Brian Kelly on the limitations of Spielberg's Lincoln

 Spielberg and Kushner marshal all the human and technical resources and cinematic expertise at Hollywood’s disposal in producing an elegantly rendered film.  Daniel Day-Lewis gives us an Abraham Lincoln that combines the wily, unaffected “plain folk” demeanour for which he was known and the intense brooding and deep pathos that marked his term in office. He is brilliantly supported by Sally Fields and Tommie Lee Jones in their roles as Mary Todd Lincoln and the Radical Republican tribune Thaddeus Stevens. Together the lowlight camerawork and precise attention to detail give the film a mid-nineteenth century, gas-lamp ambience, a sepia texture like glass-plate photographs. Some key scenes come off affected and overdone, but technically speaking Lincoln is a well-crafted and compelling film. 

It doesn’t do nearly as well, however, in offering viewers a nuanced portrait of the living Lincoln. This is a man who evolved under the pressure of events and the wider, revolutionary context from a middle-of-the-road lawyer and stump politician into his role as emancipator in a profound social upheaval. Against the current of much of the “new” history of emancipation—which acknowledges the centrality of slave self-activity to the war’s outcome—Spielberg’s Lincoln pushes slaves and northern free blacks to the very margins of the story, sailing close to an older and once dominant view of emancipation as an act of Yankee benevolence. In what amounts to a snapshot of high politics over a couple of weeks in late 1864 and 1865, the crucial relationship between the slaves’ desperate, persistent drive for freedom and the changing military conduct of the war is left on the cutting room floor...

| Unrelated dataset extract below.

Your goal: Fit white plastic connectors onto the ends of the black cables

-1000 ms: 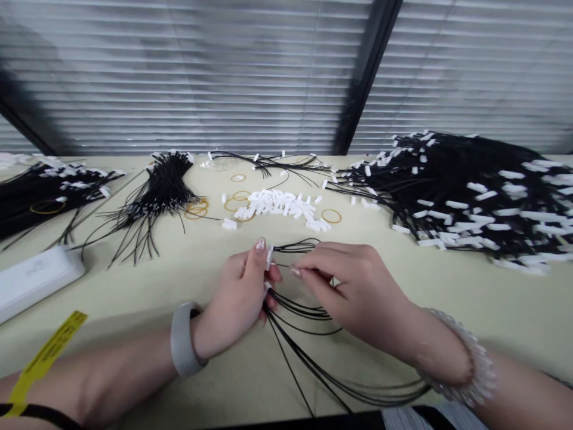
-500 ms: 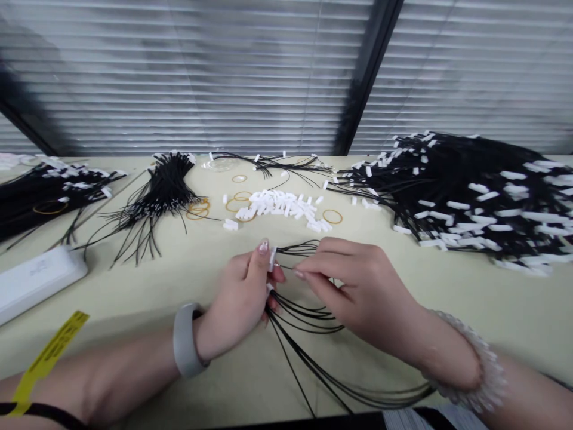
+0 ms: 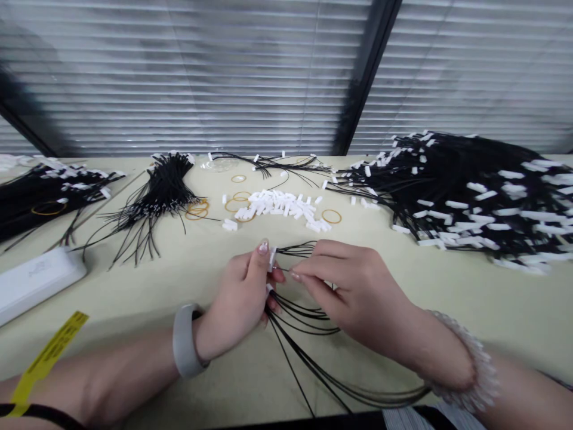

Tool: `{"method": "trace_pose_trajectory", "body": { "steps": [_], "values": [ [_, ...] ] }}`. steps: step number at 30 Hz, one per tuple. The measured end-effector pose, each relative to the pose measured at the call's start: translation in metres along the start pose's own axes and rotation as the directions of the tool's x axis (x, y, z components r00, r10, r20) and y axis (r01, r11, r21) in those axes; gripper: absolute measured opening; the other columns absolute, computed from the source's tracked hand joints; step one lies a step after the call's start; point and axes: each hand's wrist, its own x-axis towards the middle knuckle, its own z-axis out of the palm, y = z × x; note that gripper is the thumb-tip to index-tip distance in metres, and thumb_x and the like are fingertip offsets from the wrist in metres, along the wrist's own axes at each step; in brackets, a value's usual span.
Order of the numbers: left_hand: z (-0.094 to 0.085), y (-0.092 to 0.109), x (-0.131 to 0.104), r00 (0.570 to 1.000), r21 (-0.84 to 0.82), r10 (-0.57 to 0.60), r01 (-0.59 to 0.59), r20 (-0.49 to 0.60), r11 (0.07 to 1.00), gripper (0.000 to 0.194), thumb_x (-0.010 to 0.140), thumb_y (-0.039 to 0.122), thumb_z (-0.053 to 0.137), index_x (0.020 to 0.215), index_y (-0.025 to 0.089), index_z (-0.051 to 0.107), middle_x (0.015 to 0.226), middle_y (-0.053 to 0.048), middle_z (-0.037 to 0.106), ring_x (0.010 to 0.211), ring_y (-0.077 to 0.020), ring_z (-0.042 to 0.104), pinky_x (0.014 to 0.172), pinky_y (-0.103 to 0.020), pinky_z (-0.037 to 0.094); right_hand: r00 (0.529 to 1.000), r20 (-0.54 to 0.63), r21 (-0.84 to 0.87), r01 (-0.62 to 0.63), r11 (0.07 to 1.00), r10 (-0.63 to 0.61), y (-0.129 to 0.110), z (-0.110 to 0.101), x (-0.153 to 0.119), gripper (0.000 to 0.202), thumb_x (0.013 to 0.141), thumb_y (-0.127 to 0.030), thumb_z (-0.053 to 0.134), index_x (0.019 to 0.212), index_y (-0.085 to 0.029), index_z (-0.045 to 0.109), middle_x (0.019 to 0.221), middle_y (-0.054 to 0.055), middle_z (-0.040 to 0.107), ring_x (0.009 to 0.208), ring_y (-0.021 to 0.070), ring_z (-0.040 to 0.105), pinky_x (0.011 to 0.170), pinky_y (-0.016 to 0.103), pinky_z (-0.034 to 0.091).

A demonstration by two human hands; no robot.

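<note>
A small white connector [image 3: 272, 259] is pinched between the thumb and fingers of my left hand [image 3: 242, 298]. Several black wires [image 3: 298, 249] run rightward from it. Just right of it, my right hand [image 3: 353, 286] pinches a thin black wire [image 3: 283, 270], whose tip is close to the connector; whether they touch is too small to tell. A second white connector [image 3: 269, 289] shows under my left fingers, with black wires [image 3: 299, 310] curving right from it. More long black wires [image 3: 331, 379] hang from my left hand toward the table's front edge.
Loose white connectors [image 3: 280, 204] lie mid-table among yellow rubber bands [image 3: 332, 216]. Black wire bundles lie at the left [image 3: 168, 185] and far left [image 3: 22, 200]; a large wire pile [image 3: 465, 173] is at the right. A white box [image 3: 40, 280] sits at left, near a yellow tag [image 3: 49, 358].
My right hand has shifted slightly left, bringing the pinched wire's end nearer the white connector. My left hand keeps almost the same place and grip.
</note>
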Motion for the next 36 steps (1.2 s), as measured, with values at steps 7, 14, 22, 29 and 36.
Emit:
{"method": "trace_pose_trajectory", "body": {
  "steps": [7, 14, 22, 29, 36],
  "values": [
    [0.000, 0.002, 0.000, 1.000, 0.031, 0.025, -0.025, -0.010, 0.999, 0.047, 0.083, 0.053, 0.035, 0.060, 0.016, 0.050, 0.045, 0.004, 0.044, 0.030, -0.0078, 0.045, 0.024, -0.015, 0.032, 0.997, 0.055, -0.100, -0.043, 0.994, 0.048, -0.003, 0.007, 0.002, 0.026, 0.084, -0.016, 0.040, 0.069, -0.016, 0.061, 0.062, 0.000, 0.048, 0.060, 0.0092, 0.043, 0.056, 0.024, 0.030],
    [0.001, 0.004, 0.000, 1.000, 0.045, 0.019, -0.019, 0.006, 0.999, 0.047, 0.084, 0.053, 0.033, 0.062, 0.015, 0.049, 0.050, 0.003, 0.047, 0.030, -0.0062, 0.043, 0.024, -0.014, 0.032, 1.000, 0.023, -0.124, 0.011, 0.992, -0.009, -0.004, 0.013, 0.002, 0.026, 0.084, -0.016, 0.040, 0.063, -0.015, 0.056, 0.061, -0.001, 0.047, 0.056, 0.0091, 0.039, 0.054, 0.025, 0.029],
    [0.002, -0.004, 0.004, 0.999, -0.086, 0.001, -0.004, -0.042, 0.996, 0.042, 0.082, 0.054, 0.039, 0.064, 0.017, 0.049, 0.048, 0.005, 0.043, 0.030, -0.0082, 0.046, 0.025, -0.015, 0.031, 0.963, -0.252, -0.182, 0.054, 0.982, -0.100, -0.001, -0.003, 0.002, 0.013, 0.081, -0.017, 0.050, 0.082, -0.013, 0.063, 0.080, 0.005, 0.056, 0.077, 0.0131, 0.049, 0.067, 0.025, 0.038],
    [0.002, -0.008, 0.007, 0.995, -0.171, -0.046, 0.030, -0.092, 0.985, 0.040, 0.081, 0.054, 0.041, 0.067, 0.017, 0.049, 0.047, 0.005, 0.044, 0.032, -0.0090, 0.047, 0.025, -0.015, 0.032, 0.925, 0.378, -0.030, -0.021, 0.999, 0.031, -0.012, -0.010, -0.009, 0.028, 0.084, -0.034, 0.047, 0.063, -0.019, 0.057, 0.054, -0.005, 0.052, 0.053, 0.0074, 0.042, 0.053, 0.025, 0.028],
    [0.001, -0.007, 0.007, 0.995, -0.172, -0.059, 0.044, -0.086, 0.984, 0.037, 0.081, 0.051, 0.043, 0.069, 0.017, 0.050, 0.054, 0.003, 0.048, 0.035, -0.0080, 0.048, 0.024, -0.013, 0.032, 0.881, 0.460, -0.038, -0.108, 0.993, 0.114, -0.010, -0.004, -0.008, 0.026, 0.086, -0.022, 0.038, 0.061, -0.017, 0.045, 0.056, -0.004, 0.049, 0.052, 0.0069, 0.035, 0.051, 0.025, 0.022]
  ]
}}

Abraham Lincoln was a tentative revolutionary in a revolution aimed at consolidating bourgeois democracy in the face of an anti-democratic, slave owning ruling class willing to risk all for its survival. He was compelled by the force of events around him—and against his own inclinations—to lay his hand on the “thunderbolt of slavery” to win a desperate and otherwise unwinnable war.
However slow in coming round, ultimately Lincoln rose to the challenge, consummating the triumph of the American bourgeoisie over a regressive social order. But it was a triumph first conceived by slaves and their allies, and bought with the blood and sacrifice of hundreds of thousands of Union soldiers.